• **Work required**:
Transcribe the listing exactly, skipping every picture.

++++++++++

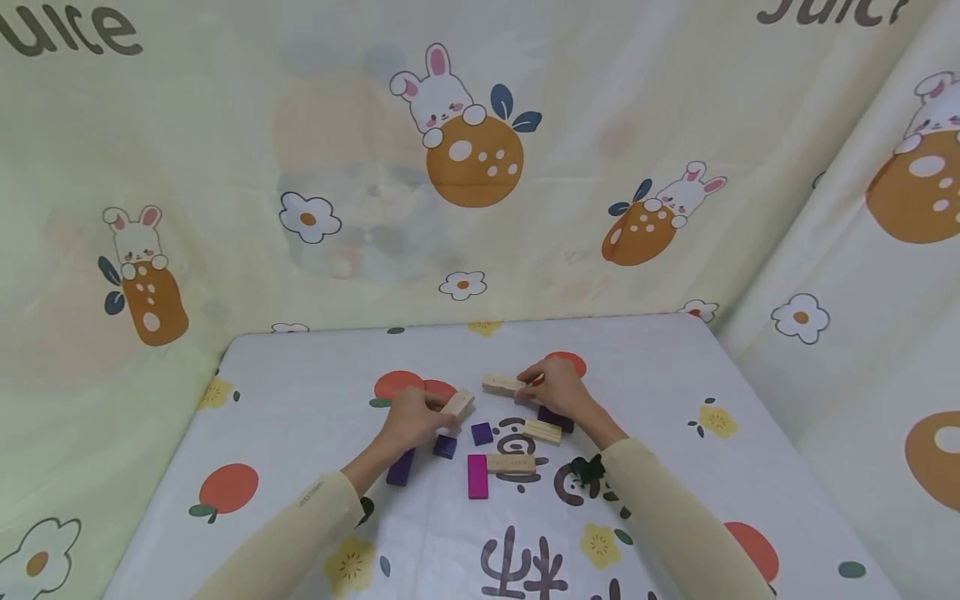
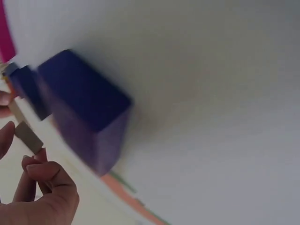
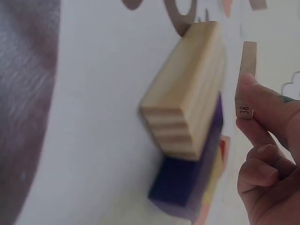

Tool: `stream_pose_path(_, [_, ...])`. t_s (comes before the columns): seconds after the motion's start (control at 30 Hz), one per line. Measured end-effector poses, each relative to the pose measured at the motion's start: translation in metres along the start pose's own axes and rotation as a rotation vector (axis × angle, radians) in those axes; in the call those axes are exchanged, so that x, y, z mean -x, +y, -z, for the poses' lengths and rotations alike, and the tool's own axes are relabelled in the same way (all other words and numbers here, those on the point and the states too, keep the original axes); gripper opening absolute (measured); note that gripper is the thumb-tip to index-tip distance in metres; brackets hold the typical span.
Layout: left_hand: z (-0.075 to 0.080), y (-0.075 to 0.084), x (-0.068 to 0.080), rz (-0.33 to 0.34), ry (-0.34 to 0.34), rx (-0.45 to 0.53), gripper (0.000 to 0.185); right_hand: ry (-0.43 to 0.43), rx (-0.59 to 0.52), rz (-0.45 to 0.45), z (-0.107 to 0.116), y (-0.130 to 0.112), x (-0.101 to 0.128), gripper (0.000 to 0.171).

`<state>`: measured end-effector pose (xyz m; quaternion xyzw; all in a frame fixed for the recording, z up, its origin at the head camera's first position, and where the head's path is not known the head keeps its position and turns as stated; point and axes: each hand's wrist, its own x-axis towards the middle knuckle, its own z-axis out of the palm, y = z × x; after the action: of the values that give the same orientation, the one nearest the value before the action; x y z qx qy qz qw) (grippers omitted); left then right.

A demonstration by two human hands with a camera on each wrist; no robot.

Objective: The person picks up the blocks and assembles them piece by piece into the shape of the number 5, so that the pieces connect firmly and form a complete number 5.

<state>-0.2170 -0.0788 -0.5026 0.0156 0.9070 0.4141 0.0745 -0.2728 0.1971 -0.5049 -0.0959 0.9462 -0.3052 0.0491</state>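
Left hand (image 1: pixel 408 419) fingers pinch a pale wooden block (image 1: pixel 458 404) above the tabletop (image 1: pixel 300 392); right hand (image 1: pixel 558 390) fingers pinch another numbered wooden plank (image 1: pixel 501 384), beside purple blocks (image 1: pixel 482 433).

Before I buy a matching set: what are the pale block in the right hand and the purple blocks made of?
Pale block: bare wood, seemingly unvarnished; a like block beside it shows grain lines. Purple block: probably painted wood, an even matte colour hiding any grain, though plastic cannot be ruled out.

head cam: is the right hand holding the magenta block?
No. The right hand holds a natural wood block; the magenta block lies untouched on the table.
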Motion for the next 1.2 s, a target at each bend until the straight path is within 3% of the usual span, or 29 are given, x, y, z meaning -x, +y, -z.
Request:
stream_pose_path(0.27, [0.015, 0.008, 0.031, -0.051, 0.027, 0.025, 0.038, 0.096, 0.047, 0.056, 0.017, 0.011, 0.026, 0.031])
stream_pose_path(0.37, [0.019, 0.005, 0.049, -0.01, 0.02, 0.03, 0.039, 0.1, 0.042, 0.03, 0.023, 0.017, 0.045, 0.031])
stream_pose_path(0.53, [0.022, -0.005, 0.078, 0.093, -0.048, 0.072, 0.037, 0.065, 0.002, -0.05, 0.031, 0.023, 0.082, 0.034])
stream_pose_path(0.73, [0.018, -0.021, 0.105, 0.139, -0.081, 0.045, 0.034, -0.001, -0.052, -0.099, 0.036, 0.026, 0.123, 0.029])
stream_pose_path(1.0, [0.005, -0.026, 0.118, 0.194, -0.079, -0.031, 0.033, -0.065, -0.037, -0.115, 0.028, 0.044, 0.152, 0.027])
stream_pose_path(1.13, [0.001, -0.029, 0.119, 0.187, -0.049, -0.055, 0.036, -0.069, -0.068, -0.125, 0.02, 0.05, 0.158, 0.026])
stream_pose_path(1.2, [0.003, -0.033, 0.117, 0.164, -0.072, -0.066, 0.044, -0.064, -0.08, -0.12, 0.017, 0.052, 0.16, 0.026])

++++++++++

• **Expected answer**:
Tool: `stream_pose_path(_, [_, ...])`. t_s (comes before the columns): seconds after the motion's start (control at 30 Hz), one per line. Measured end-effector poses, each relative to the pose measured at the motion's start: translation in metres along the start pose's own axes and rotation as a rotation vector (axis × angle, radians) in those axes; in the call those axes are exchanged, so that x, y, z mean -x, +y, -z, for the poses' lengths and rotations alike, and the tool's own axes are relabelled in the same way (all other words and numbers here, those on the point and the states too, keep the original axes); gripper opening absolute (measured); note that gripper is the thumb-tip to index-tip distance in metres; brackets hold the typical span.
Layout: left_hand: z (-0.075 to 0.080), y (-0.075 to 0.084), x (-0.068 to 0.080), rz (-0.33 to 0.34), ry (-0.34 to 0.34), rx (-0.45 to 0.53), gripper (0.000 to 0.185); right_hand: ry (-0.43 to 0.43), rx (-0.59 to 0.52), rz (-0.45 to 0.45), z (-0.107 to 0.116), y (-0.130 to 0.112), x (-0.101 to 0.128), gripper (0.000 to 0.171).

`<state>`: measured end-effector pose (xyz m; quaternion xyzw; all in a frame fixed for the recording, z up, its origin at the head camera's first position, and where the head's path is not known the head keeps its position and turns as stated; point and axes: each hand's wrist, its own x-axis towards the middle knuckle, its own z-axis out of the palm, y = z × x; after the action: of the values that give the same orientation, the one nearest the value before the action; x y z qx qy qz qw) (grippers omitted); left then right.

A demonstration by two human hands with a camera on each wrist; no robot.

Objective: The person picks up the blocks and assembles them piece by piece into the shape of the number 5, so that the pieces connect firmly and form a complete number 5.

<state>-0.2170 -0.0788 -0.5026 0.0156 0.9070 0.4141 0.0745 -0.2728 0.1971 -0.5049 -0.0959 0.9462 -0.3052 0.0491</state>
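Left hand (image 1: pixel 408 419) fingers pinch a pale wooden block (image 1: pixel 458 404) above the tabletop (image 1: pixel 300 392); right hand (image 1: pixel 558 390) fingers pinch another numbered wooden plank (image 1: pixel 501 384), beside purple blocks (image 1: pixel 482 433).

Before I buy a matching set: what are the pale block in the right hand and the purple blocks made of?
Pale block: bare wood, seemingly unvarnished; a like block beside it shows grain lines. Purple block: probably painted wood, an even matte colour hiding any grain, though plastic cannot be ruled out.

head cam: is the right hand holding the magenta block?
No. The right hand holds a natural wood block; the magenta block lies untouched on the table.
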Motion for the next 1.2 s, a target at each bend until the straight path is within 3% of the usual span, or 29 are given, x, y, z meaning -x, +y, -z.
Request:
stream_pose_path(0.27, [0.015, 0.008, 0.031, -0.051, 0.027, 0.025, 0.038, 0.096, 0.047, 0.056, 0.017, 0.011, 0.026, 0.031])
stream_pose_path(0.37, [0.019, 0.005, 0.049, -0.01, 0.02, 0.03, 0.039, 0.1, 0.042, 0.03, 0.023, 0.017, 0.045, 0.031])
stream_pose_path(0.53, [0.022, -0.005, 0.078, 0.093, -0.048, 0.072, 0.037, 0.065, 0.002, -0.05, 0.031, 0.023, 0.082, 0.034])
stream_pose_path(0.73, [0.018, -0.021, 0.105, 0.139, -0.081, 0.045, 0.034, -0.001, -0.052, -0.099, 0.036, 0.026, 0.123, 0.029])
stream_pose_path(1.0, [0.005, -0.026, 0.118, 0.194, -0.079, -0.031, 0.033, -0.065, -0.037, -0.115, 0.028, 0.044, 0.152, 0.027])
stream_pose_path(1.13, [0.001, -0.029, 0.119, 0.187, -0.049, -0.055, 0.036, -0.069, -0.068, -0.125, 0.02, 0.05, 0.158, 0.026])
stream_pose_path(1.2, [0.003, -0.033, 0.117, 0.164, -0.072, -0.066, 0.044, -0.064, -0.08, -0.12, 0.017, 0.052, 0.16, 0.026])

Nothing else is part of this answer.